=== What to do ===
Retype the whole listing verbatim and keep the pictures out of it.
***** Information supplied *****
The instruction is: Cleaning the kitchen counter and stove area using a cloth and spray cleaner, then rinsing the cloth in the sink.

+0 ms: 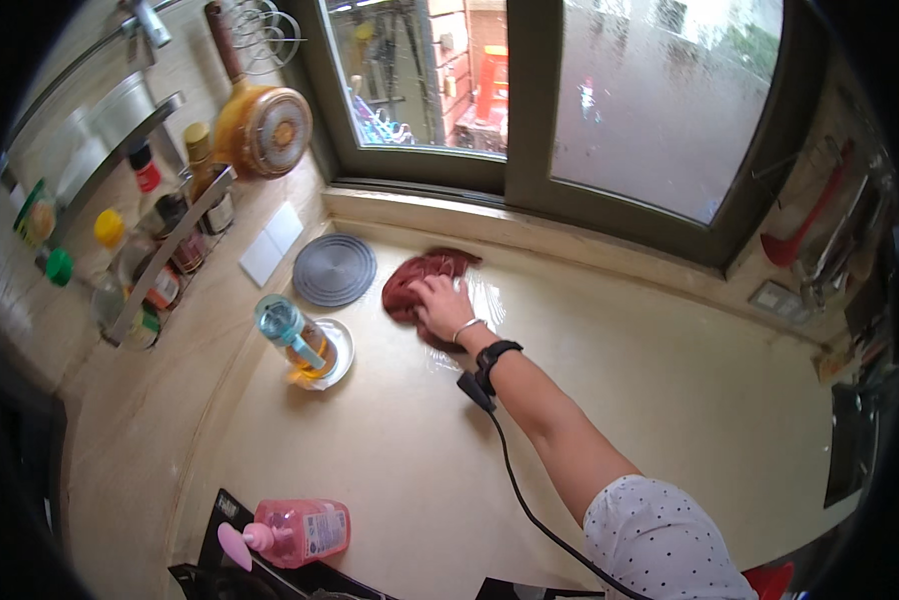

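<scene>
My right hand (pixel 443 306) presses down on a crumpled dark red cloth (pixel 408 289) on the pale countertop, fingers spread over the fabric. Wet streaks (pixel 487 300) shine on the surface beside the cloth. A bracelet and a black wrist device (pixel 494 360) are on this arm, and a black cable runs from the device towards the bottom edge. My left hand is out of view. A round grey trivet (pixel 335 270) lies just left of the cloth. Nearer to me, a glass oil bottle with a light blue top (pixel 299 341) stands on a white saucer (pixel 342 337).
A pink pump soap bottle (pixel 303 532) is at the lower left. Wall racks hold seasoning bottles (pixel 209 195) and a hanging pan (pixel 266 135). The window sill (pixel 524 221) borders the counter's far side. A red ladle (pixel 794 232) and other utensils hang at the right.
</scene>
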Action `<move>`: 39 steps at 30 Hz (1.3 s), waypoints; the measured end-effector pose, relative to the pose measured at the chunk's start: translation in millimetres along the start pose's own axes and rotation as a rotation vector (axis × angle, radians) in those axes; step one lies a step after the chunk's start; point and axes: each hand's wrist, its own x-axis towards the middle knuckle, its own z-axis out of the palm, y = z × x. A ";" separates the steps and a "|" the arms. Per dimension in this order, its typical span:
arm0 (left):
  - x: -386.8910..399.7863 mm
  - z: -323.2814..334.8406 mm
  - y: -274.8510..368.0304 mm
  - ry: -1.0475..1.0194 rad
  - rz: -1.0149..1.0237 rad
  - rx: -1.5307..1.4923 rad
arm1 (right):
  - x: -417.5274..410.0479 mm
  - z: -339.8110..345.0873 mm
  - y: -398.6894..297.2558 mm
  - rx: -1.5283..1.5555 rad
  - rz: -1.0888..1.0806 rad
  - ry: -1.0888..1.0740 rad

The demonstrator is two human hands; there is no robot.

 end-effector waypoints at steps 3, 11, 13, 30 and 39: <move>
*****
=== Reply to the task ===
The instruction is: Cleaning the kitchen counter and stove area using a cloth and spray cleaner, then rinsing the cloth in the sink.

+0 ms: 

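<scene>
My right hand (pixel 443 306) presses down on a crumpled dark red cloth (pixel 408 289) on the pale countertop, fingers spread over the fabric. Wet streaks (pixel 487 300) shine on the surface beside the cloth. A bracelet and a black wrist device (pixel 494 360) are on this arm, and a black cable runs from the device towards the bottom edge. My left hand is out of view. A round grey trivet (pixel 335 270) lies just left of the cloth. Nearer to me, a glass oil bottle with a light blue top (pixel 299 341) stands on a white saucer (pixel 342 337).
A pink pump soap bottle (pixel 303 532) is at the lower left. Wall racks hold seasoning bottles (pixel 209 195) and a hanging pan (pixel 266 135). The window sill (pixel 524 221) borders the counter's far side. A red ladle (pixel 794 232) and other utensils hang at the right.
</scene>
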Action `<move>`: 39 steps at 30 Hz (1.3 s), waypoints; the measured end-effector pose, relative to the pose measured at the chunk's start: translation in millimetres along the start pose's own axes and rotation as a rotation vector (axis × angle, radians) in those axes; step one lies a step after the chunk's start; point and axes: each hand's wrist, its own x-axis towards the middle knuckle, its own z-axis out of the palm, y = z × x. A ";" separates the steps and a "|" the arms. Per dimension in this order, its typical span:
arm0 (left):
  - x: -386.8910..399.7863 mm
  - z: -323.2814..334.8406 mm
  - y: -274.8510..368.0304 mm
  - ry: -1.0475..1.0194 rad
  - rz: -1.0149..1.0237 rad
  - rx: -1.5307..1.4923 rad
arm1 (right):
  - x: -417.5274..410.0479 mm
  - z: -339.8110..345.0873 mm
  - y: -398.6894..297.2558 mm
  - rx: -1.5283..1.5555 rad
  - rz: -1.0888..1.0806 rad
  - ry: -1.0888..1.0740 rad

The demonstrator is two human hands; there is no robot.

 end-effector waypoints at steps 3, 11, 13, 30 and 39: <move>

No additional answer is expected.